PROVIDED MATERIAL.
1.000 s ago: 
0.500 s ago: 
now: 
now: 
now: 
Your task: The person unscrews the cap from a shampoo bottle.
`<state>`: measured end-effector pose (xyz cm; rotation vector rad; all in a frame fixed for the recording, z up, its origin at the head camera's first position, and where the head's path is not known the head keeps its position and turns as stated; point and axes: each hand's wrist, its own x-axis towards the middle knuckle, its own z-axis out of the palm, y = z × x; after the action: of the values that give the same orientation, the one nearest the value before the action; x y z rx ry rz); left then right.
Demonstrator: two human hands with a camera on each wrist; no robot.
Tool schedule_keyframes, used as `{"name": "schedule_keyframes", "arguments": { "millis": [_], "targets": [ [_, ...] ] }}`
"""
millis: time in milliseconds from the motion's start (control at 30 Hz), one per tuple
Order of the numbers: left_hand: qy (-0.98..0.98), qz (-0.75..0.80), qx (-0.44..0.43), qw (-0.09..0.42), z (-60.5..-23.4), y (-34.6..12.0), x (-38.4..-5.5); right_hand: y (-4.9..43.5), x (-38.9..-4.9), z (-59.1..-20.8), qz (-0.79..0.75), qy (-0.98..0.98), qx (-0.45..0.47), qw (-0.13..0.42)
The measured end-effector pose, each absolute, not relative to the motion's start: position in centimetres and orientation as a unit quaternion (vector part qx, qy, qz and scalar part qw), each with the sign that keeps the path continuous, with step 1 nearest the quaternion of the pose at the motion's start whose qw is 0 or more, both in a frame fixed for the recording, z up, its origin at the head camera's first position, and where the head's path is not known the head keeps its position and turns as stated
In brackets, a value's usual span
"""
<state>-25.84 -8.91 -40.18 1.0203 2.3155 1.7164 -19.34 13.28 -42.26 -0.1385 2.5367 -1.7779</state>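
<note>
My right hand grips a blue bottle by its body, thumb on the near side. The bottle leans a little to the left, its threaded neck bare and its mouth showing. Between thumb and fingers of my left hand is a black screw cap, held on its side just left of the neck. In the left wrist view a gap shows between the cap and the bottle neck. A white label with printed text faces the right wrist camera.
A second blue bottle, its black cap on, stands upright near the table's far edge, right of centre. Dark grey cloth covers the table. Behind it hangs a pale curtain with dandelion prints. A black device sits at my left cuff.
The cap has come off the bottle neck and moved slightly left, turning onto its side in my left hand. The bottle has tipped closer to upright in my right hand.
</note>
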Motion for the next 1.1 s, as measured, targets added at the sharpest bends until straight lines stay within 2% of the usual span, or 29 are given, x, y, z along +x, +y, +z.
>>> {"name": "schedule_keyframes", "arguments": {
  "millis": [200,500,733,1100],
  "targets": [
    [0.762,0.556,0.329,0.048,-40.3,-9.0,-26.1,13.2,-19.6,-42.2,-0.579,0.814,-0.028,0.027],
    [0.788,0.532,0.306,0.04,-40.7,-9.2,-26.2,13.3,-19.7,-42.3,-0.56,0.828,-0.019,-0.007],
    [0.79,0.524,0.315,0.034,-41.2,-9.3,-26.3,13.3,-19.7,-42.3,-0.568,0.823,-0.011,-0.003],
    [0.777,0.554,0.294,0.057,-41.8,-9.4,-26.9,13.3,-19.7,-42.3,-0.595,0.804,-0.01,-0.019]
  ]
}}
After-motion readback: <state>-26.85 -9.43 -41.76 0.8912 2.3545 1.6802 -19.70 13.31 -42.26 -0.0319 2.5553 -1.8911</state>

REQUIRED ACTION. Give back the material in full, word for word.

THE COMPLETED TASK.
1.000 s ago: 
0.500 s ago: 
now: 
now: 
now: 
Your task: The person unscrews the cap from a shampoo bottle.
`<state>`: measured end-effector pose (xyz cm; rotation vector rad; all in a frame fixed for the recording, z up, its origin at the head camera's first position, and where the head's path is not known the head keeps its position and turns as stated; point and axes: each hand's wrist, its own x-axis towards the middle knuckle, its own z-axis out of the palm, y = z × x; after the action: of the values that give the same orientation, the one nearest the value before the action; x y z rx ry rz); left then right.
Demonstrator: two human hands with a camera on each wrist; no robot.
Tool schedule_keyframes, used as `{"name": "schedule_keyframes", "arguments": { "millis": [_], "targets": [ [_, ...] ] }}`
"""
millis: time in milliseconds from the motion's start (control at 30 Hz), one per tuple
Order of the numbers: left_hand: qy (-0.98..0.98), qz (-0.75..0.80), qx (-0.44..0.43), qw (-0.09..0.42), z (-60.5..-23.4), y (-34.6..12.0), x (-38.4..-5.5); right_hand: y (-4.9..43.5), x (-38.9..-4.9), z (-59.1..-20.8), qz (-0.79..0.75), qy (-0.98..0.98), qx (-0.45..0.47), qw (-0.13..0.42)
The measured end-effector pose, each absolute, not relative to the motion's start: position in centimetres and orientation as a unit quaternion (vector part qx, qy, qz and scalar part qw), each with the sign that keeps the path continuous, with step 1 nearest the quaternion of the pose at the motion's start whose qw is 0 or more, both in a frame fixed for the recording, z up, its origin at the head camera's first position, and where the head's path is not known the head keeps its position and turns as stated
In brackets, a value's usual span
"""
<state>-25.84 -8.91 -40.18 1.0203 2.3155 1.7164 -19.34 13.28 -42.26 -0.1385 2.5367 -1.7779</state>
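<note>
My right hand grips a blue bottle by its body, thumb on the near side. The bottle leans a little to the left, its threaded neck bare and its mouth showing. Between thumb and fingers of my left hand is a black screw cap, held on its side just left of the neck. In the left wrist view a gap shows between the cap and the bottle neck. A white label with printed text faces the right wrist camera.
A second blue bottle, its black cap on, stands upright near the table's far edge, right of centre. Dark grey cloth covers the table. Behind it hangs a pale curtain with dandelion prints. A black device sits at my left cuff.
The cap has come off the bottle neck and moved slightly left, turning onto its side in my left hand. The bottle has tipped closer to upright in my right hand.
</note>
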Motion for the next 1.1 s, as measured, targets added at the sharpest bends until straight lines stay within 2% of the usual span, or 29 are given, x, y, z along +x, +y, +z.
>>> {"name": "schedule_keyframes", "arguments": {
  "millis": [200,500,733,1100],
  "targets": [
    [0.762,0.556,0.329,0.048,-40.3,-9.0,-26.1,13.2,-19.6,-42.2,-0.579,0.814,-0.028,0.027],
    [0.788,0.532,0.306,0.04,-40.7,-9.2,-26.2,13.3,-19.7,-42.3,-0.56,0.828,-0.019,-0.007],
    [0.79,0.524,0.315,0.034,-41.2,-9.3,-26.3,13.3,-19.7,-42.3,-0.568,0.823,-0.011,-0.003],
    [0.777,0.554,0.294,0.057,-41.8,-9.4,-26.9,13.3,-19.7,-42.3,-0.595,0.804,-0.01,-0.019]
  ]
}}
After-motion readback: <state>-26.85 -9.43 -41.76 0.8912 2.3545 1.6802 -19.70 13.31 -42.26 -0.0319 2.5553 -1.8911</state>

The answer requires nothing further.